Он метнул быстрый взгляд в ту сторону дома, куда скрылась тактичная Джейн.

– Не знаю, короче… И вообще, я тебе говорил, у нас аврал, ЧП настоящее. Может, обратно скоро вылететь придется, пока непонятно. У нас система вылетела. Мы пытались восстановить данные, но сегодня, по ходу, все накрылось. Хорошо, кое-какие материалы сохранились, будет чем отчитаться.

– А что случилось? – Я уселся на высокий барный стул, положил локти на стойку.

– Да непонятно. Разбираемся. – Фридман суетился на огромной кухне, хлопал дверцами и ящиками, и видно было, что он не очень пока знает, где что у Джейн лежит. – Какая-то внутренняя катастрофа. Программная ошибка, по всей видимости. Не железо. Хотя, может, и кубиты посыпались, не удержали от декогеренции, хотя это вряд ли, техники говорят, по их части все в норме, и я склонен им верить… Вообще, странно, конечно. Как будто вдруг вылезла ошибка деления на ноль.

– На ноль делить нельзя, – машинально повторил я слова нашей школьной математички и сразу вспомнил ее, чем-то похожую на Ирину Петровну, она была тоже с короткой стрижкой и всегда в кофте. – Так батюшка в церкви учил!

– Воистину! Грех непрощенный! – улыбнулся Фридман. – Но похоже на внутреннюю ошибку. Все вдруг посыпалось, будто свитер, который дернули за петелечку, и он начал разваливаться. Может, сработала какая-то закономерность внутренней эволюции, и она просто сколлапсировала, есть и такая экзотическая версия. Но многообещающая! Значит, и нашу эволюцию может такое ждать, и тогда это – научный результат, открытие. В общем, все посыпалось, а ты не бери в голову.

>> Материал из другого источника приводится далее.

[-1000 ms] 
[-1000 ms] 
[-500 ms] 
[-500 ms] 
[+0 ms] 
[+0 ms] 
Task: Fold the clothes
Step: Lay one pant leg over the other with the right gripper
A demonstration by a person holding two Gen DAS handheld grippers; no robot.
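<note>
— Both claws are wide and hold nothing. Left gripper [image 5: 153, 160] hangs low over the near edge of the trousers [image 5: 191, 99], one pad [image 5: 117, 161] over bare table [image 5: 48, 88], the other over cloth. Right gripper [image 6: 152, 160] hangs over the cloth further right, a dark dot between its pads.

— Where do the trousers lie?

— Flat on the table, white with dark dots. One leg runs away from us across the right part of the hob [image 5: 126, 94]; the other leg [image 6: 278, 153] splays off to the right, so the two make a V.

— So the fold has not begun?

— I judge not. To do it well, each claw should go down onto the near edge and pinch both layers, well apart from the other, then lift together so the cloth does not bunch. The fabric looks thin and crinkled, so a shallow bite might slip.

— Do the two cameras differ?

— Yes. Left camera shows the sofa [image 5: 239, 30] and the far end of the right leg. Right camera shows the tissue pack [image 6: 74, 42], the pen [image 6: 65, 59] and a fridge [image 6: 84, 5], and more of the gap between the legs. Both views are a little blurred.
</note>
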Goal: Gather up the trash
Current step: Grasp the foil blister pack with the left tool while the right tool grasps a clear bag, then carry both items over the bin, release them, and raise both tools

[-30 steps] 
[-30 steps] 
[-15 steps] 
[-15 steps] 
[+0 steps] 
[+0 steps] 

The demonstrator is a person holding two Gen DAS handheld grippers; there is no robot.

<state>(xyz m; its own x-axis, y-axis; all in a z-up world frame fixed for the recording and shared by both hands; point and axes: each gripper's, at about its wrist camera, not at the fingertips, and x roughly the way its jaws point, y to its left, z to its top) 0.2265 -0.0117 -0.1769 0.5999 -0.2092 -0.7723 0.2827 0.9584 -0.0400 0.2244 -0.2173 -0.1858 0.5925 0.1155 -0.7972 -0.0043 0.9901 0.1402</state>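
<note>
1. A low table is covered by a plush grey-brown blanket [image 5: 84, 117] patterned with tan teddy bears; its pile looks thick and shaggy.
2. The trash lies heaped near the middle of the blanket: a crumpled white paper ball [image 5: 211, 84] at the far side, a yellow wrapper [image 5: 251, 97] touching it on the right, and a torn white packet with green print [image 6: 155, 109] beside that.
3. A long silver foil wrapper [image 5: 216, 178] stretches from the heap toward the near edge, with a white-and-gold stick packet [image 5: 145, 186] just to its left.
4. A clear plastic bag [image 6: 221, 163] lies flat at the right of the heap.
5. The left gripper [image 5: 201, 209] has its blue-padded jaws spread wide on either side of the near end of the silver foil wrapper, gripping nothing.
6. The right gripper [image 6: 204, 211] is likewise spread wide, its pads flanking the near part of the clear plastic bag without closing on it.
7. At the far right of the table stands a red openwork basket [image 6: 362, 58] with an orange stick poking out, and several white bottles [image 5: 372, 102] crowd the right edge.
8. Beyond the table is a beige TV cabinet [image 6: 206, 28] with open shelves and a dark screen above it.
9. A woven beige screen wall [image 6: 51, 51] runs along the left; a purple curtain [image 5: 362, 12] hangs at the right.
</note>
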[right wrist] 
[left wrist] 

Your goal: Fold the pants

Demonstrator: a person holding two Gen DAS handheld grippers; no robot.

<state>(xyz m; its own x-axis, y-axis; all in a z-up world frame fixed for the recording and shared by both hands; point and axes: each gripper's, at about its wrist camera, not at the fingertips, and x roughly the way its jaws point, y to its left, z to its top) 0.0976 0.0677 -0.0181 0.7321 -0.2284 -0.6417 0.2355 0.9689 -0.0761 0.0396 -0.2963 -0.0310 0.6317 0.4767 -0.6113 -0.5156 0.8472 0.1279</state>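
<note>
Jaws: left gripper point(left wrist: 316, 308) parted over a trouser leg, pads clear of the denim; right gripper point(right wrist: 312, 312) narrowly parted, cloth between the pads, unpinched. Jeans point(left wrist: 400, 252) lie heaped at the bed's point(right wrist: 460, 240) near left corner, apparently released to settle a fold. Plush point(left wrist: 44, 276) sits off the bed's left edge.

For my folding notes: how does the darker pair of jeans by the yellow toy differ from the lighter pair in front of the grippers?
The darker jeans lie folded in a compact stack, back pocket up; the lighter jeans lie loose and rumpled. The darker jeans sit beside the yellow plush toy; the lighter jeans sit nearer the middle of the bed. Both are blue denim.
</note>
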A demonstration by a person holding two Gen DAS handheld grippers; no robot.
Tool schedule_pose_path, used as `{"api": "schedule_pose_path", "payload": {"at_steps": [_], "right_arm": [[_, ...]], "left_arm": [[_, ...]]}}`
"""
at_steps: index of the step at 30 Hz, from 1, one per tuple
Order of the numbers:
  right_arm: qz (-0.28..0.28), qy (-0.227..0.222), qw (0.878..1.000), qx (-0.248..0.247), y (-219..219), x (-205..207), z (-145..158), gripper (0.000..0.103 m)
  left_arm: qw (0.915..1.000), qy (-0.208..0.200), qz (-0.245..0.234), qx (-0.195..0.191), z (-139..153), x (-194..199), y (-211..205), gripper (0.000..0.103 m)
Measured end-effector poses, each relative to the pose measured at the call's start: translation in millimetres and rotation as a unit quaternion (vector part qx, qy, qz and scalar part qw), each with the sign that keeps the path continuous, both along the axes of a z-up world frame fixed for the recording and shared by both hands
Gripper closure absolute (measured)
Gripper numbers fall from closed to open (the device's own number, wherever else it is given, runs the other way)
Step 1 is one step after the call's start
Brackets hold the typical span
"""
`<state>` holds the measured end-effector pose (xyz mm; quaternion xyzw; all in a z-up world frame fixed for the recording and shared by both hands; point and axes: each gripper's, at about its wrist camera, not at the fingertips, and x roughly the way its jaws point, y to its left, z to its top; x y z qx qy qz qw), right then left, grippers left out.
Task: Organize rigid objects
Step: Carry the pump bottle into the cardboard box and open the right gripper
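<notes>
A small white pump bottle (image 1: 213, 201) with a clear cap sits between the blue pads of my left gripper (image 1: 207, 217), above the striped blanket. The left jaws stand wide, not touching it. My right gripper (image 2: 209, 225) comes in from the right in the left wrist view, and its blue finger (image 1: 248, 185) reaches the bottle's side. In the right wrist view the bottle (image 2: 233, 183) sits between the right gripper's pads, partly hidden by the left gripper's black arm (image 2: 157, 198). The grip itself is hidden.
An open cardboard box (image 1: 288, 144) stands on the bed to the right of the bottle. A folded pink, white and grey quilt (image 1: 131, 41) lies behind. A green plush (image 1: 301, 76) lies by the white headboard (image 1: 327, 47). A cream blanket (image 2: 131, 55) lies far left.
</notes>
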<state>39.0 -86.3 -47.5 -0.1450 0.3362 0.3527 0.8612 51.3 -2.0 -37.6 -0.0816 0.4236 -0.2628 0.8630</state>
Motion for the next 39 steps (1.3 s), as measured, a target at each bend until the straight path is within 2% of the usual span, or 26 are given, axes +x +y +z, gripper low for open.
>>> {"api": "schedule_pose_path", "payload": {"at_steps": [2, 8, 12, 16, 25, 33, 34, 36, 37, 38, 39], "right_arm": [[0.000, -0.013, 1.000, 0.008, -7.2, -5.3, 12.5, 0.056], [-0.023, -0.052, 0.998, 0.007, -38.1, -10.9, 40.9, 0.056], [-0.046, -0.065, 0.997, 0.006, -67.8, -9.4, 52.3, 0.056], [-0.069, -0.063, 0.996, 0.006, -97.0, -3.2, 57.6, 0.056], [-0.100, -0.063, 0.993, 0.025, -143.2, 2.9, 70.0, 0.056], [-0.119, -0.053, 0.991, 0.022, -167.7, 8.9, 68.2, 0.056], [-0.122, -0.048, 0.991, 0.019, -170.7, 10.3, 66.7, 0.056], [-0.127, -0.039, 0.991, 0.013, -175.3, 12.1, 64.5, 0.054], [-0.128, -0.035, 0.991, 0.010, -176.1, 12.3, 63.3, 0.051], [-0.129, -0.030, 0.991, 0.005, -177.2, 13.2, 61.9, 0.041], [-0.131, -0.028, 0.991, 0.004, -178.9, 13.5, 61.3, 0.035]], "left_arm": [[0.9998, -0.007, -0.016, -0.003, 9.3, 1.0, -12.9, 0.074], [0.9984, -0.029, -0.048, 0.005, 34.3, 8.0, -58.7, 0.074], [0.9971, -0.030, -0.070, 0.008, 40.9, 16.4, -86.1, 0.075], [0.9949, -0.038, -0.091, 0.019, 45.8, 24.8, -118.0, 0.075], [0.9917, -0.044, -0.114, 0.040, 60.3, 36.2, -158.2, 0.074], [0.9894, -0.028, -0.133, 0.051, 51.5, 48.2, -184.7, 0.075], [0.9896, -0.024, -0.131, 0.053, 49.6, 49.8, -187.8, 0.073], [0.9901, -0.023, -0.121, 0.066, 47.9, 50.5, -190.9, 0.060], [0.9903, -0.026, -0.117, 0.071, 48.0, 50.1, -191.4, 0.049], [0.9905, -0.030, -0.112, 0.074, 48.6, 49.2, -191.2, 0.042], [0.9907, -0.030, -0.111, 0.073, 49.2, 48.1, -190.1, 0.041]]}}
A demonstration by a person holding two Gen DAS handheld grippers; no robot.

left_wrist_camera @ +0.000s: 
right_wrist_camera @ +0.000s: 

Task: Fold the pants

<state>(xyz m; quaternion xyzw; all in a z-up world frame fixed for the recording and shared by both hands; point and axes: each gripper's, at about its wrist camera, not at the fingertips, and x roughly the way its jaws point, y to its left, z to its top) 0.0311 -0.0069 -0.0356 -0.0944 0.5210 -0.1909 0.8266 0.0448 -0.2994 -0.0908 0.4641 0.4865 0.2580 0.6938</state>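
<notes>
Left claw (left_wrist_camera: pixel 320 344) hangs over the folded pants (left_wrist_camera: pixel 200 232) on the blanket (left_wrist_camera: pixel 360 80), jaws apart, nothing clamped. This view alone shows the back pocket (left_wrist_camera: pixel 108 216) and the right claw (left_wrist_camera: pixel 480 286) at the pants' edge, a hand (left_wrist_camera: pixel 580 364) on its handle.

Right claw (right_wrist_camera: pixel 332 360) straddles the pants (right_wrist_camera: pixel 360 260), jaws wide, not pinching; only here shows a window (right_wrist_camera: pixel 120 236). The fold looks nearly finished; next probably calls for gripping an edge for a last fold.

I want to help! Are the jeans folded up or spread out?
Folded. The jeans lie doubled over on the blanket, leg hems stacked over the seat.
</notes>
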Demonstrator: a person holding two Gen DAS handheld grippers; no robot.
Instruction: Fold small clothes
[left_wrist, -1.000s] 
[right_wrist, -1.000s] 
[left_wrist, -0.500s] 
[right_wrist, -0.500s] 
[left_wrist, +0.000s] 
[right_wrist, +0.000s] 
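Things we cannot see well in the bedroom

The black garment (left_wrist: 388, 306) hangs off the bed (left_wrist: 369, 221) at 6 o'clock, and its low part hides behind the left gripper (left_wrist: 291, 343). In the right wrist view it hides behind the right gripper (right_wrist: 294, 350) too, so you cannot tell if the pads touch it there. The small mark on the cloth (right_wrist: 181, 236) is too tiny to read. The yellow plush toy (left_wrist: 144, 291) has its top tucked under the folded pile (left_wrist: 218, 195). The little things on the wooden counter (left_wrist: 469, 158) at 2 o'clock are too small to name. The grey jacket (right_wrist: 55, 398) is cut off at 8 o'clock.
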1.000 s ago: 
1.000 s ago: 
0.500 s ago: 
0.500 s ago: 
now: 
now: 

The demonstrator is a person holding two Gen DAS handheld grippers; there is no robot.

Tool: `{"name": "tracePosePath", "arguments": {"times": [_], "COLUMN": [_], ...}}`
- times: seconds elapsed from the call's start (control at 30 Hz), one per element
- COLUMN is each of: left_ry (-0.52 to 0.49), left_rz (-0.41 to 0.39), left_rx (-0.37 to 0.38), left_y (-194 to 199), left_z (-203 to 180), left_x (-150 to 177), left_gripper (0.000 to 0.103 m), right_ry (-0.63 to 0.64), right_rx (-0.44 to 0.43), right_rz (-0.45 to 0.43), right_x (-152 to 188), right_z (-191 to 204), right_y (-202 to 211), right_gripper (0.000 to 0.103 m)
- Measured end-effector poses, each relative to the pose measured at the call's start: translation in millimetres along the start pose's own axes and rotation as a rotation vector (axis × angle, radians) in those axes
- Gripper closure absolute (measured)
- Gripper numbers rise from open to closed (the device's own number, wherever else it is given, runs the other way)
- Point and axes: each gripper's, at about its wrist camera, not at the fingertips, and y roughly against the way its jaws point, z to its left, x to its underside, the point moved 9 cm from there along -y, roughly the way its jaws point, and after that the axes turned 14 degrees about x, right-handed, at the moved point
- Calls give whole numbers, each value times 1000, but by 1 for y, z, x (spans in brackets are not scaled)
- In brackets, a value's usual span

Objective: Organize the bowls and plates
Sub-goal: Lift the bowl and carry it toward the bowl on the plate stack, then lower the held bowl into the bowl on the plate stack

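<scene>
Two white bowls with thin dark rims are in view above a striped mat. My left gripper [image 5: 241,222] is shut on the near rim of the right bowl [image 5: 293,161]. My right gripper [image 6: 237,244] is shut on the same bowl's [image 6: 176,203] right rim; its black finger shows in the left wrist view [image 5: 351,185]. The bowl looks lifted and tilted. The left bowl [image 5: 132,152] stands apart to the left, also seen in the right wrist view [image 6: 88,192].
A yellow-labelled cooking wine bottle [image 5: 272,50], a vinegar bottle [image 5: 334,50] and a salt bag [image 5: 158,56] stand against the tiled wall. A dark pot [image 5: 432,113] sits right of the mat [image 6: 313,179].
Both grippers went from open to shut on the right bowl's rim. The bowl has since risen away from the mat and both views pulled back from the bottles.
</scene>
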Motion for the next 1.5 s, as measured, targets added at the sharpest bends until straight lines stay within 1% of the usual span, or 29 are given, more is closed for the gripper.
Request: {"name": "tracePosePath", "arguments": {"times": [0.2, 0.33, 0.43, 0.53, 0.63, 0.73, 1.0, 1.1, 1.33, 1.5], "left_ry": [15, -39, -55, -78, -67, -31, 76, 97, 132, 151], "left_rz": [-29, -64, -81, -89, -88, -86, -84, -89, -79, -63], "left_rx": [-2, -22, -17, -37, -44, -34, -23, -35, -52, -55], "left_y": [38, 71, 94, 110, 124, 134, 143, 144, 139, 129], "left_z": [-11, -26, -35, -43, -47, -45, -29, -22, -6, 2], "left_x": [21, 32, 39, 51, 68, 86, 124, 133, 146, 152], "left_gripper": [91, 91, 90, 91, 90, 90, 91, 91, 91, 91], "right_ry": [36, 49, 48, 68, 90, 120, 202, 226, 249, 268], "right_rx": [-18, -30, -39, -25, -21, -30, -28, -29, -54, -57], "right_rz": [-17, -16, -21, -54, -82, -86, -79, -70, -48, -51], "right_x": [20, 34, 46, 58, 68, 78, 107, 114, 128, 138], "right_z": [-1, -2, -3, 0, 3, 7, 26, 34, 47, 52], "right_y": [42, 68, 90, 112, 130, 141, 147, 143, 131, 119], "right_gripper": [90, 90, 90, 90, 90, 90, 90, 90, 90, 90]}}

– То есть все те люди, с которыми я беседовал, погибли?

Фридман странно посмотрел на меня.

– Ну, можно сказать и так. Хотя на самом деле они умерли миллион лет назад по их часам, ты же их видел только в срезе, через шлюз.

Фридман суетился, звенел посудой, ставя передо мной чашки, плошки, а я все смотрел на его свитер. В этот момент, видимо услышав грохот ящиков, вошла Джейн:

– Мальчики! Вы тут справляетесь?.. О, какой у тебя пуловер. – Она повернула ко мне голову. – Ты принес?

Я кивнул. Джейн достала смартфон, чтобы снять Андрея в его обновке и послать кому-нибудь из подруг, но тот поднял руку:

– Погоди!

Фридман быстро подскочил ко мне и улыбнулся широкой лучезарной американской улыбкой. Потом, видимо, вспомнив, что я только приехал с кладбища, стер улыбку.

– Готово! – сказала Джейн. – Ну, вы тут справляетесь, я вижу…

– Да, вполне, – кивнул Андрей. – А где у тебя тут печенье какое-нибудь?

– Ну, значит, не вполне… Вон в том шкафчике. И сахар там же. Ладно, не буду вам мешать…

Она удалилась из кухни, еще раз окинув все контрольным взором, а я снова повернулся к Андрею, разливавшему кипяток по одинаковым кружкам с изображением американского флага.

– Слушай, Андрей, я все хотел спросить, но не нашел тебя в последний день перед отлетом… Теперь спрошу. А как работает шлюз? Там же в машине идет ускоренная эволюция, другой темп времени…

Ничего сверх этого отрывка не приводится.